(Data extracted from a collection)
+++
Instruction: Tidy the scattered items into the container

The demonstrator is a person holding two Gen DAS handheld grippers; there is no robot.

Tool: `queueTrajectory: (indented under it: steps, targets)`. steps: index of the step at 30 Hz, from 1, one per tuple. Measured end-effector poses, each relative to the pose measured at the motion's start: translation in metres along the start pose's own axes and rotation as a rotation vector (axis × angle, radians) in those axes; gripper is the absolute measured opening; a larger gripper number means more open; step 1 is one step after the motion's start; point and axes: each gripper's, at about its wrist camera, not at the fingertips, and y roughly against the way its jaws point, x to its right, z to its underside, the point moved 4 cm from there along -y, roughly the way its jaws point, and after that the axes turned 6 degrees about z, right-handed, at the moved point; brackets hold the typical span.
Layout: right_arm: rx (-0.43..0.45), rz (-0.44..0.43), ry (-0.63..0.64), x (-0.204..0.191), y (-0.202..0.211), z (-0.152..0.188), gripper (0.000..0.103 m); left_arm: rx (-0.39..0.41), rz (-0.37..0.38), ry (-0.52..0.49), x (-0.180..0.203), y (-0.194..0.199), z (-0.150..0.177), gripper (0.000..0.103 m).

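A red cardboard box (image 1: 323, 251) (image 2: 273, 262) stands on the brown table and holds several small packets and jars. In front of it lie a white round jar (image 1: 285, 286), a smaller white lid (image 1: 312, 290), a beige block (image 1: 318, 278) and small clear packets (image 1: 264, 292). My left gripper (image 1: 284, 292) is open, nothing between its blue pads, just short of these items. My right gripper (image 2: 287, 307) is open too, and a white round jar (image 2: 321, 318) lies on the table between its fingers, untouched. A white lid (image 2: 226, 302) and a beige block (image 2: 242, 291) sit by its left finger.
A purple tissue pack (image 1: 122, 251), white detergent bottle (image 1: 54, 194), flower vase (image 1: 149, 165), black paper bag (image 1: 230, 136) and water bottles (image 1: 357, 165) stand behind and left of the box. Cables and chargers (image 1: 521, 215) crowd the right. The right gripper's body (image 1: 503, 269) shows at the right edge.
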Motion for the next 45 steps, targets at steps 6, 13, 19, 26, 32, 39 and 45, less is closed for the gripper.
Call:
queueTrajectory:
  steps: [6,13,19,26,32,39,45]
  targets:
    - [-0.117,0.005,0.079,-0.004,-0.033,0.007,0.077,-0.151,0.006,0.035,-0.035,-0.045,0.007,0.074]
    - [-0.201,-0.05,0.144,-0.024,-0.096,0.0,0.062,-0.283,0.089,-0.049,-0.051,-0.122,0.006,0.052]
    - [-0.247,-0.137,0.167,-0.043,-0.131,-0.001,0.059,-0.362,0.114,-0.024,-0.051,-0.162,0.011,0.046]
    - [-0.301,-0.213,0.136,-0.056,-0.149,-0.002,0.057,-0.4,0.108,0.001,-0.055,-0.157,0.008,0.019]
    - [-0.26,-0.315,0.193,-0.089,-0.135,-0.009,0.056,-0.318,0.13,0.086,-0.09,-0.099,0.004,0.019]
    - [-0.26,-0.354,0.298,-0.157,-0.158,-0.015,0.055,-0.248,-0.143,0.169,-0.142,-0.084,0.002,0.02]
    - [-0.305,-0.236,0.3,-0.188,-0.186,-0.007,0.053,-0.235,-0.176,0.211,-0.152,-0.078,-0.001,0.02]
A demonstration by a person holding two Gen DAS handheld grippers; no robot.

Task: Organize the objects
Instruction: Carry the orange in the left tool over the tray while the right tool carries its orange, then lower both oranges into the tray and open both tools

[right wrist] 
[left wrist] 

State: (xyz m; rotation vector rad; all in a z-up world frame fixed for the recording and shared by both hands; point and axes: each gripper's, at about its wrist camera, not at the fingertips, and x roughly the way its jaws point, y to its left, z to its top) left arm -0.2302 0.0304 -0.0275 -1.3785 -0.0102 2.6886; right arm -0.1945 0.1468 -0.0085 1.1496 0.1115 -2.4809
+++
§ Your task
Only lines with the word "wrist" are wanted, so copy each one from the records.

§ Result below
Tool: `queueTrajectory: (indented under it: steps, targets)`. steps: index of the step at 30 Hz, from 1, one per tuple. Measured end-effector poses, each relative to the pose measured at the motion's start: translation in metres along the start pose's own axes and rotation as a rotation vector (axis × angle, radians) in those axes; gripper is the absolute measured opening; a larger gripper number means more open; step 1 is one step after the motion's start; point and axes: each gripper's, at about its wrist camera, not at the fingertips, and y roughly against the way its jaws point, x to its right, z to its underside, the point moved 4 cm from there along -y, roughly the way its jaws point, and after that the axes turned 6 degrees about z, right-handed, at the moved point; brackets hold the typical span.
[right wrist] 
[left wrist] 
State: (xyz m; rotation vector rad; all in a z-up world frame fixed for the recording and shared by both hands; point and axes: each gripper's, at about its wrist camera, not at the fingertips, and x roughly the way its jaws point, y to its left, z to its top) left arm -0.2302 0.0304 -0.0275 -1.3785 -0.0102 2.6886; right arm -0.1945 0.1468 -0.0085 1.1496 0.1115 -2.4809

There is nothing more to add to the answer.